◆ **Stored data**:
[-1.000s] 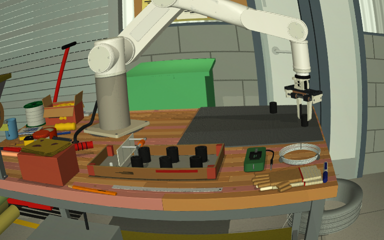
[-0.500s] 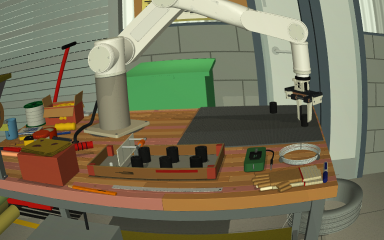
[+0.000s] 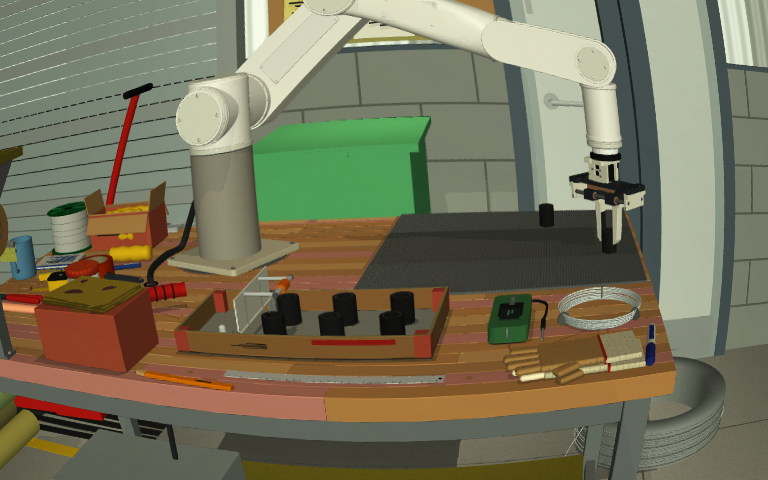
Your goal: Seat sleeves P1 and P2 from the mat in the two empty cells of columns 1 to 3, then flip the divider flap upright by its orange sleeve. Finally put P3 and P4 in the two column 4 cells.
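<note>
On the dark mat at the bench's far right, one black sleeve stands free near the back edge. A second black sleeve stands near the mat's right edge, and my gripper reaches straight down around it with its fingers closing on it. The cardboard tray sits at the front of the bench with six black sleeves in its cells. At its left end the grey divider flap stands upright, its orange sleeve at the top. The cells left of the flap look empty.
A red box with a brown pad on top sits left of the tray. A steel ruler and a pencil lie along the front edge. A green meter, a wire coil and gloves lie right of the tray.
</note>
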You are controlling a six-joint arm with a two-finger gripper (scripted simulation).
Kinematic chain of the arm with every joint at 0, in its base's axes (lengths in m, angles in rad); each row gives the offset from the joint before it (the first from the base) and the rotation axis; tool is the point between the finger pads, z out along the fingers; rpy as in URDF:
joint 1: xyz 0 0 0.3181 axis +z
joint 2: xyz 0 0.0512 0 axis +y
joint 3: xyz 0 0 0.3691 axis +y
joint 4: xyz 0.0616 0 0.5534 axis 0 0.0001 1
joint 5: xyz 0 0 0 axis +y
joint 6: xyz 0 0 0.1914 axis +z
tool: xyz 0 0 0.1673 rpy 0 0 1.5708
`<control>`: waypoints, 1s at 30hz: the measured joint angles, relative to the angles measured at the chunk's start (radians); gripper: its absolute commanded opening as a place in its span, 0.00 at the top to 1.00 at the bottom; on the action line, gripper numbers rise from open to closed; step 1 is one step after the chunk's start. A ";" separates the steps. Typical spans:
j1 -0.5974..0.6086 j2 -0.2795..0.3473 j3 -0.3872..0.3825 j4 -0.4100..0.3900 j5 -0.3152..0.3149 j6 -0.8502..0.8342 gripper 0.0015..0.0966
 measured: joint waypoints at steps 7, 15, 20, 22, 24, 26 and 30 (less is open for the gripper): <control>0.000 0.000 0.000 0.000 0.000 0.000 0.87; 0.000 0.000 0.000 0.000 0.000 0.000 1.00; 0.000 -0.002 -0.001 0.000 0.004 0.000 1.00; 0.000 -0.005 -0.002 0.000 0.009 0.000 1.00; 0.000 -0.010 -0.005 0.000 0.017 0.000 1.00; 0.000 -0.016 -0.009 0.000 0.026 0.000 1.00; 0.000 -0.030 -0.021 0.000 0.052 0.000 1.00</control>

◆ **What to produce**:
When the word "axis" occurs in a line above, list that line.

◆ **Solution below**:
Kinematic chain of the arm with every joint at 0, in its base's axes (lengths in m, angles in rad); each row gives the offset from the joint before it (the first from the base) and the rotation axis; tool is the point between the finger pads, z out along the fingers; rpy as in URDF:
joint 1: xyz 0 0 0.3181 axis +z
joint 2: xyz 0 0.0512 0 axis +y
joint 3: xyz 0 0 0.3691 axis +y
joint 4: xyz 0.0616 0 0.5534 axis 0 0.0001 1
joint 5: xyz 0 0 0 axis +y
joint 6: xyz 0 0 0.1914 axis +z

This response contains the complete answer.